Go through the entries below from the first line and output each one exactly, up to and including the line with "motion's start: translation".

:::

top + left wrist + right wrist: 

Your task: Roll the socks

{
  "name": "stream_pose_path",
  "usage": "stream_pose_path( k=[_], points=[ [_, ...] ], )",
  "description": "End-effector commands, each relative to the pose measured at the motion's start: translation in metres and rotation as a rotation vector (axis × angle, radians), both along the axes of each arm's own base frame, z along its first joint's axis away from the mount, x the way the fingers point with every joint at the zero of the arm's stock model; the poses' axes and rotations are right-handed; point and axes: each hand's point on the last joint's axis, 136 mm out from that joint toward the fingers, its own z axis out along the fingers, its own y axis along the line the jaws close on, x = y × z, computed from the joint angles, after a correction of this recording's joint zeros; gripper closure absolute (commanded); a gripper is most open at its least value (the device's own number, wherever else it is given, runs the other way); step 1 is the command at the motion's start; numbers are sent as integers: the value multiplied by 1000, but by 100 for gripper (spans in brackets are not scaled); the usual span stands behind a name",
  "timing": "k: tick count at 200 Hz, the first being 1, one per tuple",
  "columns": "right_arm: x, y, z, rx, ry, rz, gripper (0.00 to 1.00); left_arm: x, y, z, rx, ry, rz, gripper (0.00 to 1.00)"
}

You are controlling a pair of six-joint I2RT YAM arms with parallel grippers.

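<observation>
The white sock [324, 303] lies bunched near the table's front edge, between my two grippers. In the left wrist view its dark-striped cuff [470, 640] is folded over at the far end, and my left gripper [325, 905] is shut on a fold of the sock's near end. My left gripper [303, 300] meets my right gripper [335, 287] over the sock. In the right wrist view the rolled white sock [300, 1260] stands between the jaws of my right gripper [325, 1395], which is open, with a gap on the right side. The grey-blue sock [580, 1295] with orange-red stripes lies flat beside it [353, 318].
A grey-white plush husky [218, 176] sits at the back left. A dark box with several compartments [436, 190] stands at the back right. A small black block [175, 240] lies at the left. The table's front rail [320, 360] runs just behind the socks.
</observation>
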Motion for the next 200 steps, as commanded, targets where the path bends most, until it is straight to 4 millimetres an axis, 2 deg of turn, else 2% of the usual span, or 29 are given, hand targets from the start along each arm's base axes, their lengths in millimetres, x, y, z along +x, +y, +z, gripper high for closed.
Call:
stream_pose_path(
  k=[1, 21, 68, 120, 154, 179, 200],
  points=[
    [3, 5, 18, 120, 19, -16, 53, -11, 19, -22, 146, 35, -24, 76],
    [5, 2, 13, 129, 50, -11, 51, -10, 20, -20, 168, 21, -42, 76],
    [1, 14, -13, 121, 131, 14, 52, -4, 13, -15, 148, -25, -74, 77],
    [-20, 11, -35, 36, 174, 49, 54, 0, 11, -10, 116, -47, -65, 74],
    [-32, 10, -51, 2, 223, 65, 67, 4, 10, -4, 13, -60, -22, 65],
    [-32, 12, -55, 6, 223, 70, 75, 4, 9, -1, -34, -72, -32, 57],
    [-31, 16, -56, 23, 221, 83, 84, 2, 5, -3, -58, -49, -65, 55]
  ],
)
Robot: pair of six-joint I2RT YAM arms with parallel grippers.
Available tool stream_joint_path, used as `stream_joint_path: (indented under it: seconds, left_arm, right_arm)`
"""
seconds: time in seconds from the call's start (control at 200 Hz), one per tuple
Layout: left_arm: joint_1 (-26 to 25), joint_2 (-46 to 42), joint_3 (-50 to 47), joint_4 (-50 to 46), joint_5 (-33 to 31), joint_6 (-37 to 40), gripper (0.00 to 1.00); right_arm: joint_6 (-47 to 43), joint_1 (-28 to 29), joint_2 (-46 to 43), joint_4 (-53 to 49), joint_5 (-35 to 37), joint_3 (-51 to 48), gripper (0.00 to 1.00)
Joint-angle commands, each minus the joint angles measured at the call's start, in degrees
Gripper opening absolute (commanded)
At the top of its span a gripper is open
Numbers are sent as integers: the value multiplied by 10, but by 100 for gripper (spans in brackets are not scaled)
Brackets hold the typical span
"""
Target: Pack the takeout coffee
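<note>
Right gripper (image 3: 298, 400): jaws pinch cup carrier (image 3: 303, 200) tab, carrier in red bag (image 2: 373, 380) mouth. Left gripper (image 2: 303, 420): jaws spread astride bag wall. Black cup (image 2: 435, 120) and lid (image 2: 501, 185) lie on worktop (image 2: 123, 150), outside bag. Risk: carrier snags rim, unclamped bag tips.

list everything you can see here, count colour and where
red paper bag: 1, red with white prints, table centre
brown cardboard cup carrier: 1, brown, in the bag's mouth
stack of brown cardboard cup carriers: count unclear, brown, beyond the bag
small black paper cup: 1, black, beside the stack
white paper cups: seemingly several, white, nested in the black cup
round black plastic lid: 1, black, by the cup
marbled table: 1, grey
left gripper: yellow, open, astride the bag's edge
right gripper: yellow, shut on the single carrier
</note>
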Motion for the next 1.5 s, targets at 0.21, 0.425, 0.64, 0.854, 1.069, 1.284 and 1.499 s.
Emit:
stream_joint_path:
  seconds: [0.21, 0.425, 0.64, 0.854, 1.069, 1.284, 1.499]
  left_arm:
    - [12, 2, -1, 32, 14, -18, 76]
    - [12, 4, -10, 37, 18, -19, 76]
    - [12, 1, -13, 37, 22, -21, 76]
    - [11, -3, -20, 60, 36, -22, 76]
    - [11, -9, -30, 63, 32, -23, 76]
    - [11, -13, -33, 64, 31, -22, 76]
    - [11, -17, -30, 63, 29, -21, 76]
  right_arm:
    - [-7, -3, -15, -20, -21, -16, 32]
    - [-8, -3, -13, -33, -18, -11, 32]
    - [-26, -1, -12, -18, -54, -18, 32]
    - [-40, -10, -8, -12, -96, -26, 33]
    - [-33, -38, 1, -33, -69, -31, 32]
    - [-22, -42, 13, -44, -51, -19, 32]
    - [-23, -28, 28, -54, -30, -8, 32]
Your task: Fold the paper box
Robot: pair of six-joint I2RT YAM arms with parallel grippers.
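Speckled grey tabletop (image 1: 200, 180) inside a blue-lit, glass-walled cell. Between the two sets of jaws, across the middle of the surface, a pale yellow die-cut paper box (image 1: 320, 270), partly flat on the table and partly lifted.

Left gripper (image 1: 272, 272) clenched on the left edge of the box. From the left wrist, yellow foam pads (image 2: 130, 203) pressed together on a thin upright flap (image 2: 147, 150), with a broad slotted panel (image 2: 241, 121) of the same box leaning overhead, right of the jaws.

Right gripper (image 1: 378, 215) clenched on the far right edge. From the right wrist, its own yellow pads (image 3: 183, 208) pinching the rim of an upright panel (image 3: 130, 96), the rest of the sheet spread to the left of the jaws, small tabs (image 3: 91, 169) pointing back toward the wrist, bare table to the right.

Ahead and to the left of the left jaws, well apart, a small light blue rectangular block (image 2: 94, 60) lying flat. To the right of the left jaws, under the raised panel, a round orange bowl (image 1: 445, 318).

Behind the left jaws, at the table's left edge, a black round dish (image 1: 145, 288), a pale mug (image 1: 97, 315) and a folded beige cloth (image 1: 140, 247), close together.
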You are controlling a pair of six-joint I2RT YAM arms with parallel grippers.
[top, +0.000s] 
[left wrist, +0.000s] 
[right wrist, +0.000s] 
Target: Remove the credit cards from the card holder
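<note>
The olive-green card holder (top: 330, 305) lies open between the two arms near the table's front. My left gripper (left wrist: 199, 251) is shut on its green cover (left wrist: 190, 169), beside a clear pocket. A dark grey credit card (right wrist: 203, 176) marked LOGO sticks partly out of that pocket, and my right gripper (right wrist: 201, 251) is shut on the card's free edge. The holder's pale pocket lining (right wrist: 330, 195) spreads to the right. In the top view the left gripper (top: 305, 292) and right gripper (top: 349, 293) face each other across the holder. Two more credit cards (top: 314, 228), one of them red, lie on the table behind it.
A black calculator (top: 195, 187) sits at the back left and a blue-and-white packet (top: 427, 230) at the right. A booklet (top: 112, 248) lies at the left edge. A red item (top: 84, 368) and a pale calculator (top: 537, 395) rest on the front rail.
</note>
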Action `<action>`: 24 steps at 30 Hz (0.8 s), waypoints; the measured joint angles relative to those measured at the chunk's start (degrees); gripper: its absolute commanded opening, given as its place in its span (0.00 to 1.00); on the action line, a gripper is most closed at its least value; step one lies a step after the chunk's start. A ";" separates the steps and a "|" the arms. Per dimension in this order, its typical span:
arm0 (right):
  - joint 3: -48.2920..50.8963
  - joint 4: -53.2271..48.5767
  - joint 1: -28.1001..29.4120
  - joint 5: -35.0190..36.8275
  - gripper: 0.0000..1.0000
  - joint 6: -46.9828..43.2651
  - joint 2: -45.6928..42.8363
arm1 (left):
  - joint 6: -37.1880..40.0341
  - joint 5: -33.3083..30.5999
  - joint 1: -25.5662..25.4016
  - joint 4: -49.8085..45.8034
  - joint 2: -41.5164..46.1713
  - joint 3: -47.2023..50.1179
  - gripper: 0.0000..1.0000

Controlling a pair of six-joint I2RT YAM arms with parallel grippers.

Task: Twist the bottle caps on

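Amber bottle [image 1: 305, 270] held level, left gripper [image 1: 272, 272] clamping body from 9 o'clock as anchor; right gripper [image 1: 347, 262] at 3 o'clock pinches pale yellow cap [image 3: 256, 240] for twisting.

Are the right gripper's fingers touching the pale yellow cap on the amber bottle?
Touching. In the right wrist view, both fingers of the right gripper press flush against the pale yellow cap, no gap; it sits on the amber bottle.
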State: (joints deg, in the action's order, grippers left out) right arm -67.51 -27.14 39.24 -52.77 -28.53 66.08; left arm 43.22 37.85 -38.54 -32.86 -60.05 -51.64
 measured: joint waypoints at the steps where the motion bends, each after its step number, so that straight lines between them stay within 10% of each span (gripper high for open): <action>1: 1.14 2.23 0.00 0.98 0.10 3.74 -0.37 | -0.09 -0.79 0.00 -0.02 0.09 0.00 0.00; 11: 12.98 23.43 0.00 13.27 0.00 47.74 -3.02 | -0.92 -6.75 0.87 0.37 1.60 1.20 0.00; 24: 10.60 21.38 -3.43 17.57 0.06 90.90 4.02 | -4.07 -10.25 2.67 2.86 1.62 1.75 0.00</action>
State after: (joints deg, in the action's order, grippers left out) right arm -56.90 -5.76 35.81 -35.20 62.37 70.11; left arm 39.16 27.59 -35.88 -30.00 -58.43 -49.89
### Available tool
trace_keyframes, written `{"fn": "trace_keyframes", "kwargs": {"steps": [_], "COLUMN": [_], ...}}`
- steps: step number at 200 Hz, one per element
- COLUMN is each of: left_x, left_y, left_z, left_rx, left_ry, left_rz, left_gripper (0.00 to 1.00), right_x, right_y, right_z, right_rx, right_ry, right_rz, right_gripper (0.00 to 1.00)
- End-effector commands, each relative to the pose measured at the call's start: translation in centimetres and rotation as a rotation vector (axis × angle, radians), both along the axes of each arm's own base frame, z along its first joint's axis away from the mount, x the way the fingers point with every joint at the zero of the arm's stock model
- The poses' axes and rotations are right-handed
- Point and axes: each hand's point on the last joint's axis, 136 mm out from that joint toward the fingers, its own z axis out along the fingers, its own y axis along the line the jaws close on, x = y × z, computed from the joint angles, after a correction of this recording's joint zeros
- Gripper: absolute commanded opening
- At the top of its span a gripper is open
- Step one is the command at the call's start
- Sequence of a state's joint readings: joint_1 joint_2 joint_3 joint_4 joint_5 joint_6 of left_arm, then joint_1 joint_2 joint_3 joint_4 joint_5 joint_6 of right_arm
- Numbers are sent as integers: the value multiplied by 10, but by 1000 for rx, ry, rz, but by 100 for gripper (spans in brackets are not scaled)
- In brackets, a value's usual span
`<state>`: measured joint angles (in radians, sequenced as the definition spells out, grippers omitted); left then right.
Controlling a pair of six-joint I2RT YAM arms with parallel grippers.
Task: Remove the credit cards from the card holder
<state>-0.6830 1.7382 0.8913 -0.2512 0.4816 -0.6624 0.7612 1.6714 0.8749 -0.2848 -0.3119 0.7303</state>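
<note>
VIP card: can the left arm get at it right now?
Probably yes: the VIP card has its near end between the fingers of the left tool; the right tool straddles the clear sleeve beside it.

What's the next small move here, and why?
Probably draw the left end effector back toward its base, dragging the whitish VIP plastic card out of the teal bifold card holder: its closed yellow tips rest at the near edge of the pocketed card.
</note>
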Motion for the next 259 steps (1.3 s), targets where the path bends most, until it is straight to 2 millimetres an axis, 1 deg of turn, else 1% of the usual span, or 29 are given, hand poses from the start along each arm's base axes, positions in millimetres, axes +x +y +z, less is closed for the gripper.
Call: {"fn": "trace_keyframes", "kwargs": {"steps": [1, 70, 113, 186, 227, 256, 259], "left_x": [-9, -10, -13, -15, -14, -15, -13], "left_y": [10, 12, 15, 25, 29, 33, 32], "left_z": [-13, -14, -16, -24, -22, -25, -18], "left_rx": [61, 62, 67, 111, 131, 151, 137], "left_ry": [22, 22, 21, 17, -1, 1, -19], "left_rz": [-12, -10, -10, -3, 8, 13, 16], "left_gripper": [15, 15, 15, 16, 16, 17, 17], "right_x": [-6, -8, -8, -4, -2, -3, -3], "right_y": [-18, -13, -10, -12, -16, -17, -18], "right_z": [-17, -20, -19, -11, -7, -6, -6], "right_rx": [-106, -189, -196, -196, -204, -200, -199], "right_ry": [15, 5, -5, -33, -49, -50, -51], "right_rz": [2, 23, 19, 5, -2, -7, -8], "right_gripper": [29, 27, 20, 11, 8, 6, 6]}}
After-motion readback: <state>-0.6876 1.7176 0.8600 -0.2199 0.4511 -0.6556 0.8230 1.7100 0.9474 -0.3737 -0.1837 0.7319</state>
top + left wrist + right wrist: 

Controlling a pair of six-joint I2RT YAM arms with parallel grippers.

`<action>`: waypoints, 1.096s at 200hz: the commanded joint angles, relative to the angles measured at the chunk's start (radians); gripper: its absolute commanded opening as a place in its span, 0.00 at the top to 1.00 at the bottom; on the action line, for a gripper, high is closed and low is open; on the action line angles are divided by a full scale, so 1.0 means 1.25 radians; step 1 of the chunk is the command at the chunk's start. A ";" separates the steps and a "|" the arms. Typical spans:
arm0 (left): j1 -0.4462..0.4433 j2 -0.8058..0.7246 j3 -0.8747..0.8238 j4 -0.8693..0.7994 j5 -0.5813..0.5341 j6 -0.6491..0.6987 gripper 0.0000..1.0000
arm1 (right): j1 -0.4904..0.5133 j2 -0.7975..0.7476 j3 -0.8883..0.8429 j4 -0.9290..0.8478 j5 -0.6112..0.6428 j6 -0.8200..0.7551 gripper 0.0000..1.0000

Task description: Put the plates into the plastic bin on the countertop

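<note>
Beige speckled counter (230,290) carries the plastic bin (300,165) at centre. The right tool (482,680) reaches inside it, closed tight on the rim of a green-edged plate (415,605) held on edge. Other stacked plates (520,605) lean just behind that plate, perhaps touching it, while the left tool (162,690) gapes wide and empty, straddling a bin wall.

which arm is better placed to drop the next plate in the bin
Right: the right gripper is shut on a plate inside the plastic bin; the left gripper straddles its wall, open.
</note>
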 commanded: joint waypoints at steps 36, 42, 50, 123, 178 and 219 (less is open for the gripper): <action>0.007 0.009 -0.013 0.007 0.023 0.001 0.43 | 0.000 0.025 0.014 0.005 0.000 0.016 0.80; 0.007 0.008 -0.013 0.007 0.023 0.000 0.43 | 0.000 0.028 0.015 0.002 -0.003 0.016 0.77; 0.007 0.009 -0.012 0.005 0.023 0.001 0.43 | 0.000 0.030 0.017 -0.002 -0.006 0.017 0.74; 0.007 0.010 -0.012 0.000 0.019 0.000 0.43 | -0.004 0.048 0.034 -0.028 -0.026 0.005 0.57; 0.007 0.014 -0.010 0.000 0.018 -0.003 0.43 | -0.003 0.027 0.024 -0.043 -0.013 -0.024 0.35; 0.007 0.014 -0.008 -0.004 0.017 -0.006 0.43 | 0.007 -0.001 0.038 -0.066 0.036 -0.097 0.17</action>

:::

### Solution to this problem
top + left wrist + right wrist: 

Your task: Roll the socks

{
  "name": "stream_pose_path",
  "usage": "stream_pose_path( k=[_], points=[ [_, ...] ], )",
  "description": "End-effector commands, each relative to the pose measured at the motion's start: translation in metres and rotation as a rotation vector (axis × angle, radians), both along the axes of each arm's own base frame, z along its first joint's axis away from the mount, x the way the fingers point with every joint at the zero of the arm's stock model; the poses' axes and rotations are right-handed; point and axes: each hand's point on the last joint's axis, 136 mm out from that joint toward the fingers, its own z axis out along the fingers, its own y axis along the line the jaws close on, x = y × z, computed from the joint angles, after a correction of this recording's joint zeros; gripper closure absolute (commanded); a gripper is most open at its least value (the device's own number, wherever else it is given, runs the other way); step 1 is the command at the motion's start; numbers are sent as integers: the value multiplied by 1000, but by 100 for gripper (spans in brackets are not scaled); the usual span stands behind a name",

This is the complete output for the exercise.